▶ **Problem description**: Restate word for word the line with "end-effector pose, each" and the rest of the listing after it, ending at the final line, and include nothing else.
####################
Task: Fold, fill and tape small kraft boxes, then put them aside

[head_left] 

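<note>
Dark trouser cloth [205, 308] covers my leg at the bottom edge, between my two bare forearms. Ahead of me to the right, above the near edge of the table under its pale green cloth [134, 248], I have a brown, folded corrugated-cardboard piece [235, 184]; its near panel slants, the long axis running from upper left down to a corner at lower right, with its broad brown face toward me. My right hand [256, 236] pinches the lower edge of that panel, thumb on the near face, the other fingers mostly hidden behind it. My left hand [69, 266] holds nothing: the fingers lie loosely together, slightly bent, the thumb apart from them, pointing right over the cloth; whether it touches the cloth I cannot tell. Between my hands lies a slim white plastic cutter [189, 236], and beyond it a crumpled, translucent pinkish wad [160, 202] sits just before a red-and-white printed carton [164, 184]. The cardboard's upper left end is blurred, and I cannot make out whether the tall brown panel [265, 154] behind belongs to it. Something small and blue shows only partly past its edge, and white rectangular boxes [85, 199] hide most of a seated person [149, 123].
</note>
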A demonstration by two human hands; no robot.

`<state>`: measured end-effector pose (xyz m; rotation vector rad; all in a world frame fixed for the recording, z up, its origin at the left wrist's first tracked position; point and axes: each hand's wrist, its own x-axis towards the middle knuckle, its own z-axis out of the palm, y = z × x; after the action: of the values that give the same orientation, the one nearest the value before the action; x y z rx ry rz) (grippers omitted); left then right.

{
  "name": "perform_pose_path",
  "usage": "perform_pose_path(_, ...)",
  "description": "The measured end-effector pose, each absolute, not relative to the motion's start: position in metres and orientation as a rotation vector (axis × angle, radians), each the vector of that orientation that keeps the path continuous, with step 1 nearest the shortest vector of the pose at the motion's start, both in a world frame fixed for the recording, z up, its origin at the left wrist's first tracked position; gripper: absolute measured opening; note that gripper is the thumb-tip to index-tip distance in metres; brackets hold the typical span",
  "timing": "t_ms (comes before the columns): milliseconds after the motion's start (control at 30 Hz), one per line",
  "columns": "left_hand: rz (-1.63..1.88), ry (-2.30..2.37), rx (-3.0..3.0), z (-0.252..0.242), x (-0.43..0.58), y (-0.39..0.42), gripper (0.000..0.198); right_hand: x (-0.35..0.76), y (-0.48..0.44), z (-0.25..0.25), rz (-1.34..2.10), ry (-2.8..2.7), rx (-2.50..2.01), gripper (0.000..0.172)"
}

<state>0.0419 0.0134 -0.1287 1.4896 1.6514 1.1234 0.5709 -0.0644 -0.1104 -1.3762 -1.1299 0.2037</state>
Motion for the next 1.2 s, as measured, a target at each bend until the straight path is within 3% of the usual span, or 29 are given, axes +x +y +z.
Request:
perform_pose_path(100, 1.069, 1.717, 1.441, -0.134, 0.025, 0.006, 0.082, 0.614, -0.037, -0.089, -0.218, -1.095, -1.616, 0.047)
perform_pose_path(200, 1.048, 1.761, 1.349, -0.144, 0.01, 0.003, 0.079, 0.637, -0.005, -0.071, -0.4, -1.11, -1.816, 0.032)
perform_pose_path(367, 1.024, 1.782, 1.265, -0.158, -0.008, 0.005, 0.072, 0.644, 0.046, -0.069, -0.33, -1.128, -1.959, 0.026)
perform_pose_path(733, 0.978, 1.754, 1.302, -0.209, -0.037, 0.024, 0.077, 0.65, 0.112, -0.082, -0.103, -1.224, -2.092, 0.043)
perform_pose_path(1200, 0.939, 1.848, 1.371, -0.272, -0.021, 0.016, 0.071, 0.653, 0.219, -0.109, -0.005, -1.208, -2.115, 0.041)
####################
▶ **Answer box**:
  "description": "The measured end-effector pose, each absolute, not relative to the motion's start: position in metres and orientation as a rotation vector (axis × angle, radians), each the vector of that orientation that keeps the path continuous, with step 1 nearest the shortest vector of the pose at the motion's start, both in a world frame fixed for the recording, z up, its origin at the left wrist's first tracked position; gripper: absolute measured opening; note that gripper is the thumb-tip to index-tip distance in metres; brackets hold the typical span",
  "timing": "t_ms (comes before the columns): milliseconds after the motion's start (control at 30 Hz), one per line",
  "columns": "left_hand: rz (-1.63..1.88), ry (-2.30..2.37), rx (-3.0..3.0), z (-0.252..0.242), x (-0.43..0.58), y (-0.39..0.42), gripper (0.000..0.198); right_hand: x (-0.35..0.76), y (-0.48..0.44), z (-0.25..0.25), rz (-1.34..2.10), ry (-2.8..2.7), rx (-2.50..2.01), gripper (0.000..0.172)"
}

<state>0.0419 0.0134 -0.1287 1.4896 1.6514 1.1234 0.5709 -0.0644 -0.1104 -1.3762 -1.1299 0.2037</state>
Motion for the next 1.2 s, as measured, a target at each bend until the straight path is within 3% of the usual span, or 29 are given, axes +x +y +z.
Request:
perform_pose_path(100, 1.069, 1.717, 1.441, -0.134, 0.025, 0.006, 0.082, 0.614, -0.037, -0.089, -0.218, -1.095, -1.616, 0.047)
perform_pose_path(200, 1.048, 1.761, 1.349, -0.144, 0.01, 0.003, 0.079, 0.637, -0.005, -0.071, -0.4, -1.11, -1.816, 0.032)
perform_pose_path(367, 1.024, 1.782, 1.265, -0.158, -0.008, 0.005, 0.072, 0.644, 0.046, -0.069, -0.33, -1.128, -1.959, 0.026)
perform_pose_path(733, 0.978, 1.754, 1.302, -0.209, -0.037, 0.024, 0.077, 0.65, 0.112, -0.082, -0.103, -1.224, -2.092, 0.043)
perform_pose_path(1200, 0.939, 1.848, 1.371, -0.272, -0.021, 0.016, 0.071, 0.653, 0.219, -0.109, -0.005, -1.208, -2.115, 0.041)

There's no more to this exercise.